* STORED DATA:
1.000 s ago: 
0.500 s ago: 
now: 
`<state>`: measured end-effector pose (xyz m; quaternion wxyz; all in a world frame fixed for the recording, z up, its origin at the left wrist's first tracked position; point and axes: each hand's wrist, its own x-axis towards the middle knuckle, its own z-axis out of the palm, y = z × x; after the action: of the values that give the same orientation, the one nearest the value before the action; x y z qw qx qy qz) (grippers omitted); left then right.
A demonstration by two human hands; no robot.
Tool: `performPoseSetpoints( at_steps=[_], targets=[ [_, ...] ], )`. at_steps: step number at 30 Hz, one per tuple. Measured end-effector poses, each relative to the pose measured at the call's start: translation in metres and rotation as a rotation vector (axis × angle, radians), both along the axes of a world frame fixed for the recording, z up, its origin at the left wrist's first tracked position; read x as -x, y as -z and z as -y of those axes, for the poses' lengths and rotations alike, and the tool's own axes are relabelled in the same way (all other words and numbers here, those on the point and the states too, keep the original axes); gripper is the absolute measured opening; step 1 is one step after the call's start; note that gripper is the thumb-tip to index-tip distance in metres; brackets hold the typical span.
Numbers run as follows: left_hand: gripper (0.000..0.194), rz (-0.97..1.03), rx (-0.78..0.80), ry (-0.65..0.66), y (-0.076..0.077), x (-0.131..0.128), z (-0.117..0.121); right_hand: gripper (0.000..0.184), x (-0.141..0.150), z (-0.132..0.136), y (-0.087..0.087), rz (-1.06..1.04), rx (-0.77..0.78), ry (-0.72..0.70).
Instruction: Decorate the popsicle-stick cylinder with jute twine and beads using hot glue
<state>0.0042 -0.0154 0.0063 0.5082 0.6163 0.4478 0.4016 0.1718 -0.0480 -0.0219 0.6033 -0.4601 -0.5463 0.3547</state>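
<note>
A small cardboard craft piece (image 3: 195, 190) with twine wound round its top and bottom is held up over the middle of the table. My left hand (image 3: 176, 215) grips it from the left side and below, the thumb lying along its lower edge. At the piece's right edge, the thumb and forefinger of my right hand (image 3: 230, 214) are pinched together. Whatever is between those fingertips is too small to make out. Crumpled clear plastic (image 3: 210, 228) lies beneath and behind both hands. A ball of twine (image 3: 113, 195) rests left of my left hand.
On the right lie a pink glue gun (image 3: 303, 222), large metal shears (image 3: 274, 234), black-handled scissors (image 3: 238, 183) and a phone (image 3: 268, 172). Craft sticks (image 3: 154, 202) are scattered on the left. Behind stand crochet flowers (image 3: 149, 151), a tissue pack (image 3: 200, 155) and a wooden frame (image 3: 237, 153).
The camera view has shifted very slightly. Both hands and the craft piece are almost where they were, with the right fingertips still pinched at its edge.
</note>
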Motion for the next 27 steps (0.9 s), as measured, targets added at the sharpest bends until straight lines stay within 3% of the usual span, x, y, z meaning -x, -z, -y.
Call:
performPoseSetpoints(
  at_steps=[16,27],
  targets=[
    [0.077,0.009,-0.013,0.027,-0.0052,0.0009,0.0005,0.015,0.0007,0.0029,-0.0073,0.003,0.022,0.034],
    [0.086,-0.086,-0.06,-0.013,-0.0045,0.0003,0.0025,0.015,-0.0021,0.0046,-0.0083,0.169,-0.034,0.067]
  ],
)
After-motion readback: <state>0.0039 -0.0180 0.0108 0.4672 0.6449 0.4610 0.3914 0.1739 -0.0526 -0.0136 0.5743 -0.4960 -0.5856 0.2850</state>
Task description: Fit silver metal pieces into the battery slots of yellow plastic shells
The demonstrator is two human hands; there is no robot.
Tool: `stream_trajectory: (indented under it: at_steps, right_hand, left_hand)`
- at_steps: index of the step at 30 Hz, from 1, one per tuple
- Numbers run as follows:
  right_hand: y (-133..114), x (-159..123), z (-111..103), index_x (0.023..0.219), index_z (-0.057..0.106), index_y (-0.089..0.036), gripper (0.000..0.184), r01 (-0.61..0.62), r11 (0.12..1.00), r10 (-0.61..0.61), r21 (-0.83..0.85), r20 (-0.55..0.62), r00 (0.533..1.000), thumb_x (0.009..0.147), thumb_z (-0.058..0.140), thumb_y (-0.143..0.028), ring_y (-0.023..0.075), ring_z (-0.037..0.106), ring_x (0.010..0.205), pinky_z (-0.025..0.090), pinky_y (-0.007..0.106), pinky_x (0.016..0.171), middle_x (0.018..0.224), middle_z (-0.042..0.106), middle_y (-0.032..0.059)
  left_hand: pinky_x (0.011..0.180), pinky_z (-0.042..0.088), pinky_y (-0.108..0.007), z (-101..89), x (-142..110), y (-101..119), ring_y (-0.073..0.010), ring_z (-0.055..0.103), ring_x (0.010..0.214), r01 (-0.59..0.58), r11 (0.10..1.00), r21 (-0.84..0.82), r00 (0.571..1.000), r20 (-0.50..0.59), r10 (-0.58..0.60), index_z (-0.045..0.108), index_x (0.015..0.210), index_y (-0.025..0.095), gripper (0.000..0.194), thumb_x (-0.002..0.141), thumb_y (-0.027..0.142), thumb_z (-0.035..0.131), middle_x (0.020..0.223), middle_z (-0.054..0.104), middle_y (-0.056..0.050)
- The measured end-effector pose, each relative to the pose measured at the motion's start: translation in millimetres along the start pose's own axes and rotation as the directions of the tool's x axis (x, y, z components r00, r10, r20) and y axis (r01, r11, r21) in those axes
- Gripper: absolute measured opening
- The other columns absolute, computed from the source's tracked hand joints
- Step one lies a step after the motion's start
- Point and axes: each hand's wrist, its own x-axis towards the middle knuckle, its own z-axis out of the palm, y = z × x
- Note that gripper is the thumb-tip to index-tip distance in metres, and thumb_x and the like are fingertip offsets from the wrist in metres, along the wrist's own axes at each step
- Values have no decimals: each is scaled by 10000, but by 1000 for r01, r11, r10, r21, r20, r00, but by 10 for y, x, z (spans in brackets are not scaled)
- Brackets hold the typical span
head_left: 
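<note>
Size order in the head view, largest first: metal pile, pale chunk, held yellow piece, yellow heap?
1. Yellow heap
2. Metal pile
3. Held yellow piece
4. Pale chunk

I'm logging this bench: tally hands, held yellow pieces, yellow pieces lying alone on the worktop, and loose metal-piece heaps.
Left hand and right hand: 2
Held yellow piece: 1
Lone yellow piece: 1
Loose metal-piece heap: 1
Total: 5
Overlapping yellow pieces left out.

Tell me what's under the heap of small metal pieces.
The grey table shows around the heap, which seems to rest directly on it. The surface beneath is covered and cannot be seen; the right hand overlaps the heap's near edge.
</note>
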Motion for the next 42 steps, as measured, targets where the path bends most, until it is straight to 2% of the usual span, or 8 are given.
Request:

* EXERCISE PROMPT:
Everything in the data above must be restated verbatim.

* ANSWER TO THIS PROBLEM:
1.000 s ago: 
0.500 s ago: 
now: 
`<state>`: measured end-effector pose (xyz m; quaternion wxyz; all in a world frame fixed for the recording, z up, its origin at the left wrist's first tracked position; point and axes: each hand's wrist, its own x-axis towards the middle knuckle, its own z-axis out of the palm, y = z × x; after the action: of the values that give the same orientation, the one nearest the value before the action; x y z qw qx qy qz) (grippers omitted); left then right.
A demonstration by two human hands; no robot.
Tool: `performPoseSetpoints( at_steps=[_], targets=[ [_, ...] ], )`. at_steps: step number at 30 Hz, one per tuple. Measured end-effector poses, each relative to the pose measured at the call's start: translation in metres and rotation as a rotation vector (axis × angle, radians), both along the axes of a world frame fixed for the recording, z up, its origin at the left wrist's first tracked position; read x as -x, y as -z and z as -y of those axes, for the poses' lengths and rotations alike, and the tool's own axes are relabelled in the same way (all other words and numbers here, those on the point and the states too, keep the original axes); gripper is the absolute measured opening; step 1 is one step after the call's start; note that gripper is the thumb-tip to index-tip distance in metres; brackets hold the typical span.
Numbers run as follows: left_hand: gripper (0.000..0.194), rz (-0.97..1.03), rx (-0.78..0.80), ry (-0.65..0.66), y (-0.076..0.077), x (-0.131..0.128), z (-0.117..0.121); right_hand: gripper (0.000..0.184), x (-0.141..0.150), z (-0.132..0.136), y (-0.087..0.087), rz (-1.06..1.04), rx (-0.77..0.78), ry (-0.72..0.70).
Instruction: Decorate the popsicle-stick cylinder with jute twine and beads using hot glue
<state>0.0042 -0.0154 0.0063 0.5082 0.6163 0.4478 0.4016 0.1718 -0.0480 -0.0219 0.6033 -0.4601 -0.5463 0.3547</state>
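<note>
A small cardboard craft piece (image 3: 195, 190) with twine wound round its top and bottom is held up over the middle of the table. My left hand (image 3: 176, 215) grips it from the left side and below, the thumb lying along its lower edge. At the piece's right edge, the thumb and forefinger of my right hand (image 3: 230, 214) are pinched together. Whatever is between those fingertips is too small to make out. Crumpled clear plastic (image 3: 210, 228) lies beneath and behind both hands. A ball of twine (image 3: 113, 195) rests left of my left hand.
On the right lie a pink glue gun (image 3: 303, 222), large metal shears (image 3: 274, 234), black-handled scissors (image 3: 238, 183) and a phone (image 3: 268, 172). Craft sticks (image 3: 154, 202) are scattered on the left. Behind stand crochet flowers (image 3: 149, 151), a tissue pack (image 3: 200, 155) and a wooden frame (image 3: 237, 153).
The camera view has shifted very slightly. Both hands and the craft piece are almost where they were, with the right fingertips still pinched at its edge.
</note>
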Motion for the next 27 steps (0.9 s), as measured, targets added at the sharpest bends until straight lines stay within 3% of the usual span, x, y, z meaning -x, -z, -y.
Call:
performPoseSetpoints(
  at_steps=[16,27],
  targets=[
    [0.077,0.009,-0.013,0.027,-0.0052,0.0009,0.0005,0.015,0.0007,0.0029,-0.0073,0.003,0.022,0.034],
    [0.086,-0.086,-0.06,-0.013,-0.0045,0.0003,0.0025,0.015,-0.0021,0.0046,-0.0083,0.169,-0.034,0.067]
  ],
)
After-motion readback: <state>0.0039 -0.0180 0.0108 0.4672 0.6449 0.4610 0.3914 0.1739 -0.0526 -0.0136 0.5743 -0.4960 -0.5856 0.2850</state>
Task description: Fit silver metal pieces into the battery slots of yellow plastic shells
The demonstrator is two human hands; there is no robot.
Tool: `stream_trajectory: (indented under it: at_steps, right_hand, left_hand)`
- at_steps: index of the step at 30 Hz, from 1, one per tuple
- Numbers run as follows:
  right_hand: y (-133..114), x (-159..123), z (-111..103), index_x (0.023..0.219), index_z (-0.057..0.106), index_y (-0.089..0.036), gripper (0.000..0.184), r01 (-0.61..0.62), r11 (0.12..1.00), r10 (-0.61..0.61), r21 (-0.83..0.85), r20 (-0.55..0.62), r00 (0.533..1.000), thumb_x (0.009..0.147), thumb_z (-0.058..0.140), thumb_y (-0.143..0.028), ring_y (-0.023..0.075), ring_z (-0.037..0.106), ring_x (0.010..0.205), pinky_z (-0.025..0.090), pinky_y (-0.007..0.106), pinky_x (0.016..0.171), middle_x (0.018..0.224), middle_z (-0.042..0.106), middle_y (-0.032..0.059)
  left_hand: pinky_x (0.011..0.180), pinky_z (-0.042..0.088), pinky_y (-0.108..0.007), z (-101..89), x (-142..110), y (-101..119), ring_y (-0.073..0.010), ring_z (-0.055..0.103), ring_x (0.010..0.214), r01 (-0.59..0.58), r11 (0.10..1.00), r21 (-0.84..0.82), r00 (0.571..1.000), r20 (-0.50..0.59), r10 (-0.58..0.60), index_z (-0.045..0.108), index_x (0.015..0.210), index_y (-0.025..0.095), gripper (0.000..0.194), thumb_x (-0.002..0.141), thumb_y (-0.027..0.142), thumb_z (-0.035..0.131), middle_x (0.020..0.223), middle_z (-0.054..0.104), middle_y (-0.056..0.050)
- The measured end-effector pose, each relative to the pose measured at the motion's start: translation in millimetres along the start pose's own axes and rotation as the directions of the tool's x axis (x, y, z components r00, r10, r20) and y axis (r01, r11, r21) in those axes
- Gripper: absolute measured opening
- The other columns absolute, computed from the source's tracked hand joints
- Step one lies a step after the motion's start
- Point and axes: each hand's wrist, its own x-axis towards the middle knuckle, its own z-axis out of the palm, y = z × x
- Note that gripper is the thumb-tip to index-tip distance in metres, and thumb_x and the like are fingertip offsets from the wrist in metres, along the wrist's own axes at each step
- Values have no decimals: each is scaled by 10000, but by 1000 for r01, r11, r10, r21, r20, r00, but by 10 for y, x, z (spans in brackets are not scaled)
- Brackets hold the typical span
head_left: 
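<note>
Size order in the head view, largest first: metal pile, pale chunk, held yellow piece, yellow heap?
1. Yellow heap
2. Metal pile
3. Held yellow piece
4. Pale chunk

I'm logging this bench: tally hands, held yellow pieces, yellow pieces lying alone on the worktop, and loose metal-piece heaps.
Left hand and right hand: 2
Held yellow piece: 1
Lone yellow piece: 1
Loose metal-piece heap: 1
Total: 5
Overlapping yellow pieces left out.

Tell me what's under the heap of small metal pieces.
The grey table shows around the heap, which seems to rest directly on it. The surface beneath is covered and cannot be seen; the right hand overlaps the heap's near edge.
</note>
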Motion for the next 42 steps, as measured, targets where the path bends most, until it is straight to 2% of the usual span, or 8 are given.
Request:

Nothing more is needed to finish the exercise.